## What to work on
Please copy each line of the records below that includes the word "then".

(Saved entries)

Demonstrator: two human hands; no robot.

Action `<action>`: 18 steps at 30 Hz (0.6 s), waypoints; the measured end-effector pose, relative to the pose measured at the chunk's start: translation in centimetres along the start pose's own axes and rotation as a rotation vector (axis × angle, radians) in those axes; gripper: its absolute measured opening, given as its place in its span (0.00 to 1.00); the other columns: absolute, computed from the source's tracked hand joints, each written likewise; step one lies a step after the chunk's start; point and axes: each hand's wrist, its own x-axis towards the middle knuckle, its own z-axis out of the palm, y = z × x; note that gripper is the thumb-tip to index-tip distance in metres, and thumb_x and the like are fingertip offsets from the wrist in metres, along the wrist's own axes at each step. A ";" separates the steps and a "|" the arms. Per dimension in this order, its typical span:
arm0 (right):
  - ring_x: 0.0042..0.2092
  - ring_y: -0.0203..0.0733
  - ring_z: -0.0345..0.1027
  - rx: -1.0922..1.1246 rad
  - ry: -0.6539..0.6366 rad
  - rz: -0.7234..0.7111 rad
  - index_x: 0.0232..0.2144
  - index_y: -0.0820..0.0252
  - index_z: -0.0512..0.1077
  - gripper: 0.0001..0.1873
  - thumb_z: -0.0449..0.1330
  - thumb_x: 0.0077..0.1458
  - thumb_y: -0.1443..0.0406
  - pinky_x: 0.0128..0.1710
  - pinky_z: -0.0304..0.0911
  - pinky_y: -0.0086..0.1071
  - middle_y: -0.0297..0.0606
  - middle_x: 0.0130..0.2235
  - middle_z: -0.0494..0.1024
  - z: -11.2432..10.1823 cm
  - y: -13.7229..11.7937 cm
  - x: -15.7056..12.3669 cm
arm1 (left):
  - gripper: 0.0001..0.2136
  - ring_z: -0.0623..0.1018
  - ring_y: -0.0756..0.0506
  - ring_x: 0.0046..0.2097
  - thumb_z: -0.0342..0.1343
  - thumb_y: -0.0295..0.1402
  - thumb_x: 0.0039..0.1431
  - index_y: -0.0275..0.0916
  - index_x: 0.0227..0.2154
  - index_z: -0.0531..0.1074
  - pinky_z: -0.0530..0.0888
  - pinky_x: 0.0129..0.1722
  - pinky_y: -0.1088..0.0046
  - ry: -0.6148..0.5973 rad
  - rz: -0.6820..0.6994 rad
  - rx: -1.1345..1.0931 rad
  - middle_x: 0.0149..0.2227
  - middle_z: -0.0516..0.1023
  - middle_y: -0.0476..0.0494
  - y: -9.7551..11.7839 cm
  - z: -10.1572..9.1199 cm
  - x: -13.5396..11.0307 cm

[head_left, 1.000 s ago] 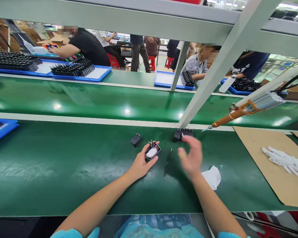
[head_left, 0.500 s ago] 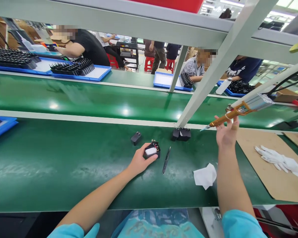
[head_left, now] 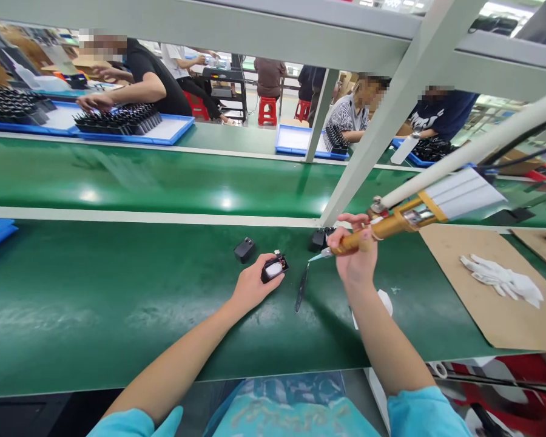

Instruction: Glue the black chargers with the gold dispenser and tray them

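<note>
My left hand [head_left: 251, 285] grips a small black plastic housing [head_left: 274, 268] on the green bench; its top is open and shows a white piece and small wired parts. Wrapped round a gold-coloured glue dispensing gun [head_left: 386, 227] is my right hand [head_left: 359, 255]. The gun's pale blue nozzle tip points left, a short way from the housing and apart from it. Black tweezers [head_left: 302, 291] lie between the two hands. Behind my left hand stands a black power adapter [head_left: 244, 250]. More black adapters [head_left: 318, 239] sit at the frame post, partly hidden by my right hand.
A white cloth [head_left: 384, 302] lies partly behind my right forearm. White gloves [head_left: 503, 279] rest on a cardboard sheet [head_left: 455, 267] at right. A slanted metal post [head_left: 368, 145] rises from the bench. Across the green belt [head_left: 164, 182], co-workers sit by blue trays [head_left: 177, 133] of black adapters.
My right hand has brought the glue dispensing gun left and down, close to the housing. My left hand keeps its hold on the housing. A co-worker's hand now reaches over a tray.
</note>
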 end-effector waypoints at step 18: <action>0.19 0.23 0.57 0.281 -0.026 0.050 0.37 0.53 0.59 0.19 0.59 0.51 0.49 0.19 0.55 0.26 0.29 0.39 0.67 6.2 1.5 -1.3 | 0.17 0.77 0.50 0.33 0.61 0.38 0.52 0.42 0.45 0.70 0.73 0.37 0.77 0.255 0.136 0.062 0.37 0.79 0.50 1.9 -2.1 0.0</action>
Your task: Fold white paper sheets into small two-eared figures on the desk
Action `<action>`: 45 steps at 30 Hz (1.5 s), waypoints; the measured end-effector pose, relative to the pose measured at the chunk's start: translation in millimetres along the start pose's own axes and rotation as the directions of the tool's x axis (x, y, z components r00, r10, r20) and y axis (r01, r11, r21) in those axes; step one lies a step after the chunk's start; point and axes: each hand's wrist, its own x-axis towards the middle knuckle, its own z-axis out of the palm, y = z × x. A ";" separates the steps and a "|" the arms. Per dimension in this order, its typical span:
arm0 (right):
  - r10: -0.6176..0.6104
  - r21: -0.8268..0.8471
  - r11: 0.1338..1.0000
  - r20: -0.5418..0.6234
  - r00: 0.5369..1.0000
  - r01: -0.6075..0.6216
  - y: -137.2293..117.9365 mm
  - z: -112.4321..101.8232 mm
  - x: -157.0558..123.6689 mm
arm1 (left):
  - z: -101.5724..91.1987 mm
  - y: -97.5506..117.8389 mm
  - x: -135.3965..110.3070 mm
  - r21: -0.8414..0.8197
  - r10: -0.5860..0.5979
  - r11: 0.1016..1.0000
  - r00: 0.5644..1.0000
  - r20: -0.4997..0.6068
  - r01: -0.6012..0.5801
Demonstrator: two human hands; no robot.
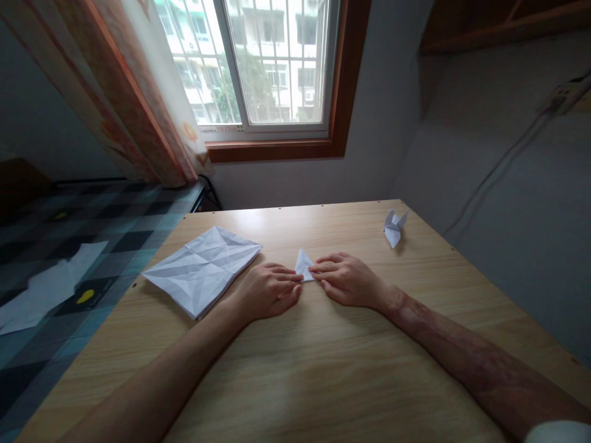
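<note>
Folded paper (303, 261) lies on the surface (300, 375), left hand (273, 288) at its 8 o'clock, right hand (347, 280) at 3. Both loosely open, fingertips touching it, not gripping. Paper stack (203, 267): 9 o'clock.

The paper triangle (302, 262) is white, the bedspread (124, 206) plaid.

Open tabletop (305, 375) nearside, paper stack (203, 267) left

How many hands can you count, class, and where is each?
2: the left hand at the left side of the paper triangle, the right hand at its right. None seem hidden.
</note>
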 end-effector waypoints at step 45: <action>0.179 0.043 0.983 -0.067 0.982 -0.176 5.4 6.0 0.2 | 16.6 -14.8 0.4 -0.154 -0.343 0.929 0.939 -0.014 0.337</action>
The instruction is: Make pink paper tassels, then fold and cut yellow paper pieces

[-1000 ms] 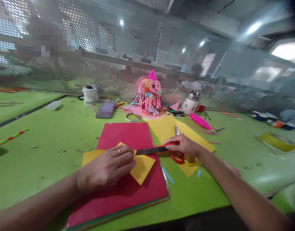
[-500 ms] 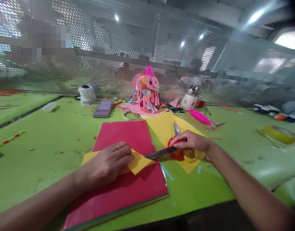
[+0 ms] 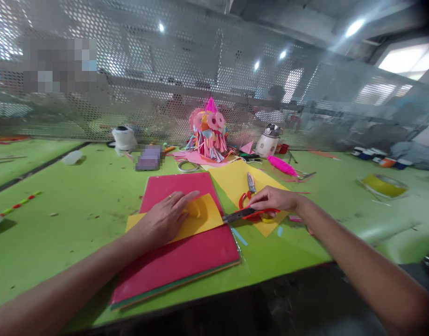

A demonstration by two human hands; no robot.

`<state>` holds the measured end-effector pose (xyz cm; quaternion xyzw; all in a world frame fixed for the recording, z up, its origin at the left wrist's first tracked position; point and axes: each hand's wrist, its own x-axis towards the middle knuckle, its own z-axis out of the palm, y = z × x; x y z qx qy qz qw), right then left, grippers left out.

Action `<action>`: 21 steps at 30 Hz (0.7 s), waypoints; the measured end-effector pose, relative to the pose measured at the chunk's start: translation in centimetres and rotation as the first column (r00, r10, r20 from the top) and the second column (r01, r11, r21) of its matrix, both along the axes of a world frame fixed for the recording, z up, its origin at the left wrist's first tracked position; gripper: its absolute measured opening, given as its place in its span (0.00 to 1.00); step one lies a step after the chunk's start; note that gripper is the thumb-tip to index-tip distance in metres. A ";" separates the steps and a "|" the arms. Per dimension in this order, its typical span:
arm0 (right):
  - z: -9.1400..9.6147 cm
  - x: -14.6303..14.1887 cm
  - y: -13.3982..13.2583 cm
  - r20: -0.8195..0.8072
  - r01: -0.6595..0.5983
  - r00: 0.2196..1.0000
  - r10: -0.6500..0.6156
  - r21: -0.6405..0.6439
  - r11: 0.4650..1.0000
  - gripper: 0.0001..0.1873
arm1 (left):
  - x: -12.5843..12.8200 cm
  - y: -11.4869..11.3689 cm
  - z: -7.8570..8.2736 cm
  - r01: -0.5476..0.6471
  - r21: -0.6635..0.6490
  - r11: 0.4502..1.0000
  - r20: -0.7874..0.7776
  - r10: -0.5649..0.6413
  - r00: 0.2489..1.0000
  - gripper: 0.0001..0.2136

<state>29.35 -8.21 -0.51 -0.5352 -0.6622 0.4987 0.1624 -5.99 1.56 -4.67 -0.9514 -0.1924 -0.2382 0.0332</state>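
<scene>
We see a yellow paper strip lying across a red sheet-topped stack, directly beneath the fingers of the left hand. Those fingers are laid out over the strip with the index finger stretched forward, pressing from above rather than gripping; how the thumb bears on the paper we cannot tell. The strip shows on both sides of this hand, its right end running past the fingertips to the stack's edge. There we find the tip of a dark blade at the strip's end, though we cannot tell whether they touch. The right hand has its fingers drawn together around the blade's red handle, pinching it from above, well apart from the left fingers. Close by, we see scissors on a larger yellow sheet, and a narrow blue slip beside the stack. Farther out on the green table stand a fringed pink paper figure and a white container, with a bright pink bundle near them.
</scene>
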 end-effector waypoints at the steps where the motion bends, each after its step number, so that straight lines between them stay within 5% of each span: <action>1: 0.1 -0.1 0.0 0.027 -0.008 1.000 0.007 0.016 1.000 0.25 | 0.0 0.0 0.0 -0.001 -0.012 1.000 -0.006 0.001 1.000 0.23; 8: 0.5 -1.8 -0.7 0.266 -0.084 0.964 0.013 0.256 0.963 0.20 | 0.1 0.3 0.3 0.085 0.106 0.991 -0.013 -0.084 0.996 0.19; 12: 0.1 -2.3 -1.3 0.294 -0.097 0.956 -0.018 0.373 0.923 0.19 | 0.1 0.8 0.2 0.254 0.010 0.967 -0.108 -0.252 0.962 0.16; 21: -1.8 -2.4 -2.9 0.271 -0.066 0.957 -0.101 0.543 0.837 0.22 | 0.4 1.1 0.3 0.301 -0.084 0.950 -0.009 -0.302 0.953 0.16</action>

## Response for this exercise
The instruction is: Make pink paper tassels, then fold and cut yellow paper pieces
`<state>` holds the measured end-effector pose (xyz cm; quaternion xyzw; all in a world frame fixed for the recording, z up, its origin at the left wrist's first tracked position; point and axes: each hand's wrist, its own x-axis towards the middle knuckle, its own z-axis out of the palm, y = z × x; x y z qx qy qz qw), right then left, grippers left out.

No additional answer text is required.